[GIVEN INFORMATION — start]

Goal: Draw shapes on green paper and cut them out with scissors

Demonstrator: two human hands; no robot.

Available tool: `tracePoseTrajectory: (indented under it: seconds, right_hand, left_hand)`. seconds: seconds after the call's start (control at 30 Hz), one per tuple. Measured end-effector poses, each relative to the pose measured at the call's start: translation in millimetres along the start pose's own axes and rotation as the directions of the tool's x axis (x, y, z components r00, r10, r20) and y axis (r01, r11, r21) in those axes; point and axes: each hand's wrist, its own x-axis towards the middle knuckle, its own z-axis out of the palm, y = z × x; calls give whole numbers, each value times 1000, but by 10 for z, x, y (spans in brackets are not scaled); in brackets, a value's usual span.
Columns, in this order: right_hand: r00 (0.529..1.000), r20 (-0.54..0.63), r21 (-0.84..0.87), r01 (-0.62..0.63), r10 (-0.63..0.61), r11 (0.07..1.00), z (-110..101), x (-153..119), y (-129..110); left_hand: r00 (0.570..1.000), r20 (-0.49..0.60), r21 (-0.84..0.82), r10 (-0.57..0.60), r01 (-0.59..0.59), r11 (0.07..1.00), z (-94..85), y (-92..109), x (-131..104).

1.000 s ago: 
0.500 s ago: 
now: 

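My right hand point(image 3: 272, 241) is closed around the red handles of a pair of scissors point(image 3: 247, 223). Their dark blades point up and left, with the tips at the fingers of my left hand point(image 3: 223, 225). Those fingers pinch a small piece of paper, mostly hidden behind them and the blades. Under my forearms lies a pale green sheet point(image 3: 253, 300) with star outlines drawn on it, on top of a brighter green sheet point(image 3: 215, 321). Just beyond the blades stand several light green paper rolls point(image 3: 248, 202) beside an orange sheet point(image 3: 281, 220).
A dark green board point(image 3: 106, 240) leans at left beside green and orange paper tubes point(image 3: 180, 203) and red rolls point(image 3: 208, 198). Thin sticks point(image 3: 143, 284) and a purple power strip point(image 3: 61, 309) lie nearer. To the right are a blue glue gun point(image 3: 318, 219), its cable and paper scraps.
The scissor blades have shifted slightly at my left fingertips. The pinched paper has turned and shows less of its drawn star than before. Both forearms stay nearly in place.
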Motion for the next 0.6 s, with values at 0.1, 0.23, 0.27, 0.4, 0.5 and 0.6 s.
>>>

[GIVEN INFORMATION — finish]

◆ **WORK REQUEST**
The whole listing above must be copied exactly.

◆ **EXERCISE RESULT**
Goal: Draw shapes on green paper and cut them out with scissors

Demonstrator: two human hands; no robot.

Available tool: `tracePoseTrajectory: (indented under it: seconds, right_hand, left_hand)`. seconds: seconds after the call's start (control at 30 Hz), one per tuple. Measured end-effector poses, each relative to the pose measured at the call's start: translation in millimetres along the start pose's own axes and rotation as the directions of the tool's x axis (x, y, z components r00, r10, r20) and y axis (r01, r11, r21) in those axes; point and axes: each hand's wrist, its own x-axis towards the middle knuckle, its own z-axis out of the palm, y = z × x; calls give whole numbers, each value times 1000, but by 10 for z, x, y (spans in brackets are not scaled); in brackets, a value's usual span.
Columns, in this order: right_hand: r00 (0.529..1.000), r20 (-0.54..0.63), r21 (-0.84..0.87), r01 (-0.62..0.63), r10 (-0.63..0.61), r11 (0.07..1.00), z (-110..101), x (-153..119), y (-129..110); left_hand: r00 (0.570..1.000), r20 (-0.49..0.60), r21 (-0.84..0.82), r10 (-0.57..0.60), r01 (-0.59..0.59), r11 (0.07..1.00), z (-94..85), y (-92..109), x (-131..104).

1.000 s ago: 
0.500 s ago: 
now: 

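My right hand point(image 3: 272, 241) is closed around the red handles of a pair of scissors point(image 3: 247, 223). Their dark blades point up and left, with the tips at the fingers of my left hand point(image 3: 223, 225). Those fingers pinch a small piece of paper, mostly hidden behind them and the blades. Under my forearms lies a pale green sheet point(image 3: 253, 300) with star outlines drawn on it, on top of a brighter green sheet point(image 3: 215, 321). Just beyond the blades stand several light green paper rolls point(image 3: 248, 202) beside an orange sheet point(image 3: 281, 220).
A dark green board point(image 3: 106, 240) leans at left beside green and orange paper tubes point(image 3: 180, 203) and red rolls point(image 3: 208, 198). Thin sticks point(image 3: 143, 284) and a purple power strip point(image 3: 61, 309) lie nearer. To the right are a blue glue gun point(image 3: 318, 219), its cable and paper scraps.
The scissor blades have shifted slightly at my left fingertips. The pinched paper has turned and shows less of its drawn star than before. Both forearms stay nearly in place.
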Motion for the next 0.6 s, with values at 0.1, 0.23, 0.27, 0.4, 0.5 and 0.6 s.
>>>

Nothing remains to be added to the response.